Após retornar de longos retiros, devemos nos esforçar para manter uma nova perspectiva sobre os outros. Podemos nos tornar completamente inofensivos enquanto vivemos sozinhos em uma pequena cabana, sem contato com ninguém. Mas o que acontece quando saímos? Um tigre confinado em uma jaula é inofensivo — mas e se ele escapar? O desafio para os praticantes é aprender a considerar as falhas dos outros tão úteis quanto as suas próprias. Quando isso for alcançado, não mais guardaremos ressentimento contra "pessoas difíceis" — pois, no fim, elas estão nos ajudando a aprender. Podemos seguir o que o Buda fez sob a árvore Bodhi quando subjugou as hostes de Mara. Somente ao conquistar Mara Ele alcançou a vitória. Para vencer, devemos derrotar os oponentes mais fortes — ou seja, nossa percepção das falhas alheias. Devemos "bater" a manteiga do despertar a partir do "leite" de nossos problemas.

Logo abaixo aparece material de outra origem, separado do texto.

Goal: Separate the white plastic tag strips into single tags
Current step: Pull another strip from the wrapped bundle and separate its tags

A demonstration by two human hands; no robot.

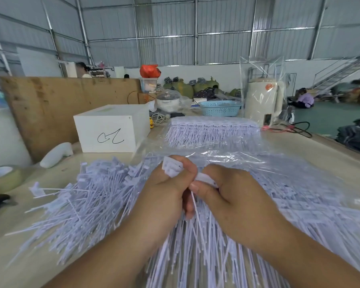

Na verdade, às vezes precisamos de críticas — elas nos testam. Se mesmo uma pequena crítica nos desanima, isso demonstra que somos praticantes superficiais. A crítica é uma oportunidade maravilhosa para cultivar a fé. Se nos sentimos desanimados, é porque ainda estamos apegados a formas e conceitos mundanos, em vez de conectados ao profundo significado interior do Dharma.
(Trecho do texto doutrinário Lamdre — A Aurora da Iluminação.)